Earlier this year when our sales ops team was evaluating a new CRM, and one of the options was HubSpot… “ oh, HubSpot,” I said - “ they seem legit.” Spoiler alert: we went with Hubspot.
It took four years of content to convert me. If you had measured ROI in year 1, 2 or 3, you wouldn’t have seen any results. But now we are a customer, and will be for years to come.
The Danger of Applying Performance Metrics to Content Marketing
Many businesses fall into the trap of demanding immediate results from their content marketing efforts. But focusing only on quick wins can severely limit the true potential of a content strategy.
An organization we spoke with who produces erectile dysfunction medication provides a prime example here. Like many healthcare companies, they have a massive, complex performance marketing strategy. Instagram, Google ads, various lead gen partnerships… you name it.
Realizing that no matter how optimized their ad copy was, no one was going to buy ED medicine from a company they have never heard of, they started investing in brand marketing - bus stop ads, commercials, etc. But taking a step back, they realized they needed to go one step further. To buy something this personal, consumers want more than just awareness, they want trust. And content builds trust like nothing else.
Today, the brand invests in a range of editorial - from healthcare advice to surveys to data journalism on healthcare trends. It works wonders, and they have continuously increased investment in the strategy over time.
The Long-Term Payoff of Content Marketing
We often get so caught up in chasing immediate results that we lose sight of the long game. But some of the most effective marketing strategies aren't speed, they're steadiness. They're the tortoise to the hare.
Content is the King Kong of long term. On the surface, churning out blogs, white papers and data journalism may not seem directly tied to sales numbers. But follow the greats - done right, it's laying the groundwork for tremendous future success.
This long-term approach aligns with recent research from Tracksuit and TikTok that has shed compelling new light on the relationship between brand building and performance marketing. Their findings reveal that these aren't competing forces—they're actually perfect complements. A brand that is known to four out of ten consumers is 43% more successful in generating marketing outcomes on TikTok than a brand that is only known to three out of ten people. It powerfully illustrates how brand awareness creates a foundation for all other marketing efforts to thrive.
The compounding effects are what leaders need to trust - stronger recognition today means better performance for other marketing initiatives down the road. Those initialization costs eventually pay massive dividends.
Content marketing done right works hand in glove with performance efforts to drive maximum results - just over a more elongated time horizon rather than quarterly snapshots.

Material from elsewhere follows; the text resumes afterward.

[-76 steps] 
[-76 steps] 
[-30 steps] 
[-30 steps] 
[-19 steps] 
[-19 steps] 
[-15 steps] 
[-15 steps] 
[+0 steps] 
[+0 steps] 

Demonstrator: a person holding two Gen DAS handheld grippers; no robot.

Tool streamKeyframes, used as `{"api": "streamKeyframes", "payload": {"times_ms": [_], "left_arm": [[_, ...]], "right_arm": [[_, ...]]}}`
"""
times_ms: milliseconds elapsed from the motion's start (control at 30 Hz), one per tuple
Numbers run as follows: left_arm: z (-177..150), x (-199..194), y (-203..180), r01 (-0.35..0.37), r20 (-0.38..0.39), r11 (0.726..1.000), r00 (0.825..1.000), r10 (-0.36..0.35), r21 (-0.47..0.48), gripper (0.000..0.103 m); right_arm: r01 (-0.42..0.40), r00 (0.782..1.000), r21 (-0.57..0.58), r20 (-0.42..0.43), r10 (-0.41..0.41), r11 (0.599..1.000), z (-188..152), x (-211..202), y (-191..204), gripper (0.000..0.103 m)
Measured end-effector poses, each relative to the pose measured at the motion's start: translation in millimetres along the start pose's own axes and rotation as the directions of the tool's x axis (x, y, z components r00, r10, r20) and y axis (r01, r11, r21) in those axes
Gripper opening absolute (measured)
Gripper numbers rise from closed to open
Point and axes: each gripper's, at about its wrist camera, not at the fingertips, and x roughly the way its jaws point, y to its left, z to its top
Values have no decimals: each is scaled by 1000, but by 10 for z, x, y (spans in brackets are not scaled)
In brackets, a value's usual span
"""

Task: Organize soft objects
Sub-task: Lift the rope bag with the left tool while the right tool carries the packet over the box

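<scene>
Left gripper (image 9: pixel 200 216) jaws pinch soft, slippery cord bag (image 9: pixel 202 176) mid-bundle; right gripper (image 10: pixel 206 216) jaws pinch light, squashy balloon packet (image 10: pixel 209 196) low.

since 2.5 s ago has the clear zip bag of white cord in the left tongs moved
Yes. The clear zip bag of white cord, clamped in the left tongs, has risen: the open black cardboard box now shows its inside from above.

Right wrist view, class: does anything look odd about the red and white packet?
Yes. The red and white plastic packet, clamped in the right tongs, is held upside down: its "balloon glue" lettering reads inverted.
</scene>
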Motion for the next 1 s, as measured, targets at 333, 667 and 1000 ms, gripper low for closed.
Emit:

While immediate metrics tempt short-sightedness, brands must recognize content executed properly cultivates incalculable advantages that strengthen the total impact of marketing for years ahead. By establishing subject matter expertise through continuous and thoughtful publishing, a company nurtures the brand recognition and relationships that prime audiences for high converting interactions down the road.

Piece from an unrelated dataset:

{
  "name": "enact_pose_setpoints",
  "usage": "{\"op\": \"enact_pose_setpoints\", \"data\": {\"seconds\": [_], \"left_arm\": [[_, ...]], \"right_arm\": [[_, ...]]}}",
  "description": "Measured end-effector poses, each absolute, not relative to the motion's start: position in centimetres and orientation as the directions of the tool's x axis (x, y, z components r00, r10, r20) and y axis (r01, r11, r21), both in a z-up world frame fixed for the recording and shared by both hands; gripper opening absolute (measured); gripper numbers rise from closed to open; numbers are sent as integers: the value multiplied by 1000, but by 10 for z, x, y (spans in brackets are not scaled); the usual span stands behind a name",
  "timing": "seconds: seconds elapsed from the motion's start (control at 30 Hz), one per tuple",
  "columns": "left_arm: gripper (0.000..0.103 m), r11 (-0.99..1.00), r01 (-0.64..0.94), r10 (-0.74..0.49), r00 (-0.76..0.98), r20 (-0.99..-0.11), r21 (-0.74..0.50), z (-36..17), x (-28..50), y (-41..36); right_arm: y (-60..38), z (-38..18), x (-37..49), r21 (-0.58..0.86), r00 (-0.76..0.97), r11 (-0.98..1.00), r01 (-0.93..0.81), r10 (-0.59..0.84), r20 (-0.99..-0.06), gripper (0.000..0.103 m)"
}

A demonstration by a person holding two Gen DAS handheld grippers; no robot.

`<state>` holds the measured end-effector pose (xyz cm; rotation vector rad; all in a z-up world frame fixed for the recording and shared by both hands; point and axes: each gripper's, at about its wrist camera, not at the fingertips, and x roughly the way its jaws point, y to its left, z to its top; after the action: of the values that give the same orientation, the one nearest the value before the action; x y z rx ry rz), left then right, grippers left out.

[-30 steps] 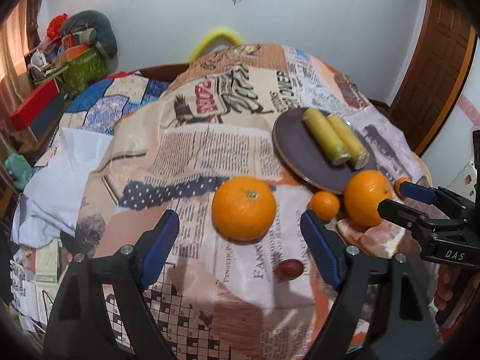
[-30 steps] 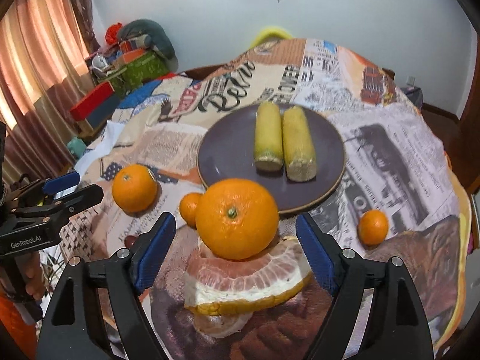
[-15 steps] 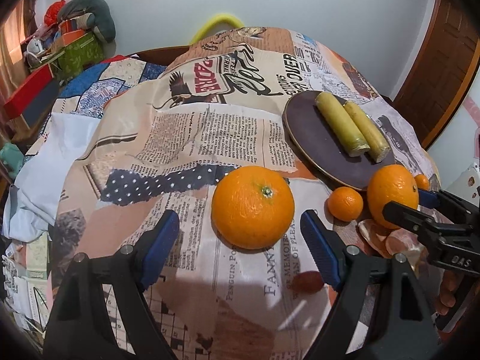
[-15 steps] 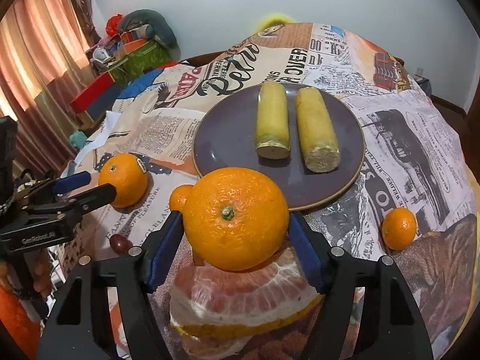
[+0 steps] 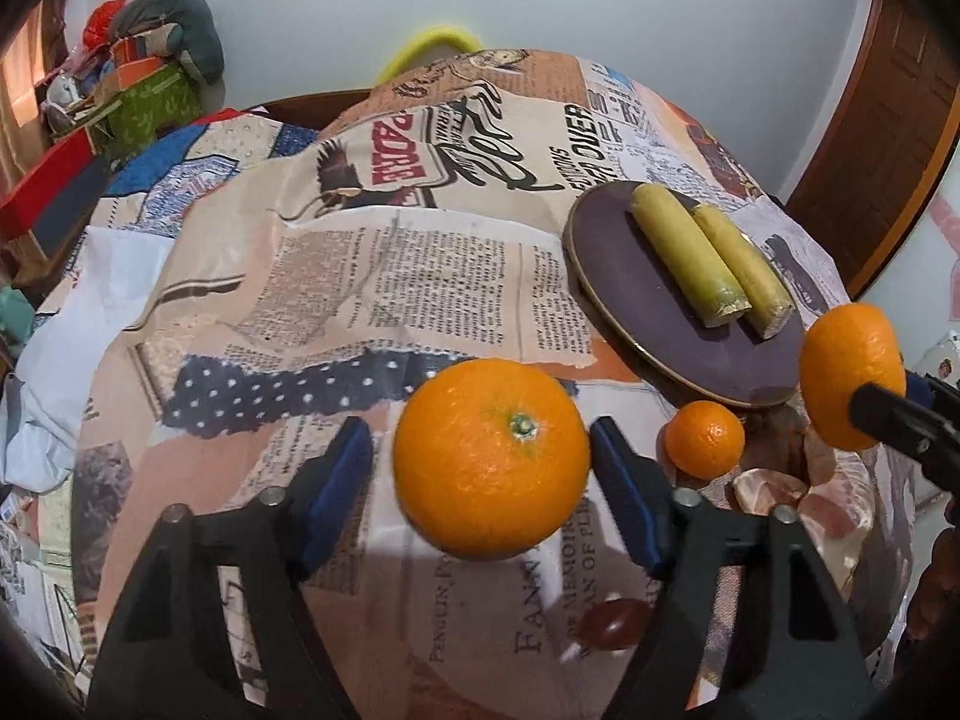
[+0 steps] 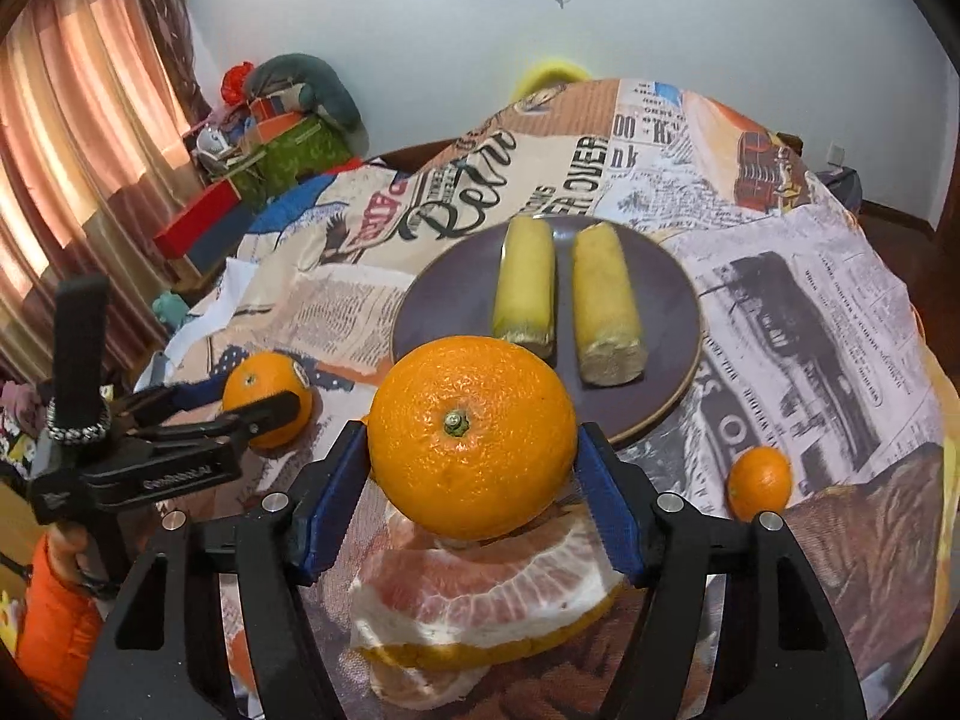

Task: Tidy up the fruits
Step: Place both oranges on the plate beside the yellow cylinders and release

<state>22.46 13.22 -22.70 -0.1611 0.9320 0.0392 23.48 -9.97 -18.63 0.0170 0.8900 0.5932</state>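
My left gripper point(image 5: 480, 462) has its blue pads around a large orange point(image 5: 491, 457) on the newspaper-print cloth, with a small gap on the left side. My right gripper point(image 6: 471, 450) is shut on a second large orange point(image 6: 472, 438) and holds it above a peeled pomelo piece point(image 6: 486, 606). A dark plate point(image 6: 456, 300) with two yellow corn cobs point(image 6: 564, 297) lies just beyond. A small mandarin point(image 5: 705, 438) sits near the plate edge; another mandarin point(image 6: 759, 477) lies right of my right gripper.
A small dark red fruit point(image 5: 612, 630) lies on the cloth near my left gripper. Boxes and bags point(image 6: 264, 144) are piled at the far left by a curtain. A wooden door point(image 5: 888, 120) is at the right.
My right gripper closed on its orange and lifted it off the pomelo piece. My left gripper moved forward around its orange and its jaws narrowed.
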Motion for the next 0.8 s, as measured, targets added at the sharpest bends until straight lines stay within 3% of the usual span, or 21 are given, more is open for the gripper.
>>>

The leaders who commit to this philosophy will steadily reap compounding rewards reflected in deeper loyalty, higher response rates, and ultimately stronger sustained growth than competitors.
For any brand serious about optimizing performance to its fullest extent, making content marketing a priority investment deserves the same data-backed conviction as paid channels. The payoff is just as substantial and long-lasting as performance marketing when done right.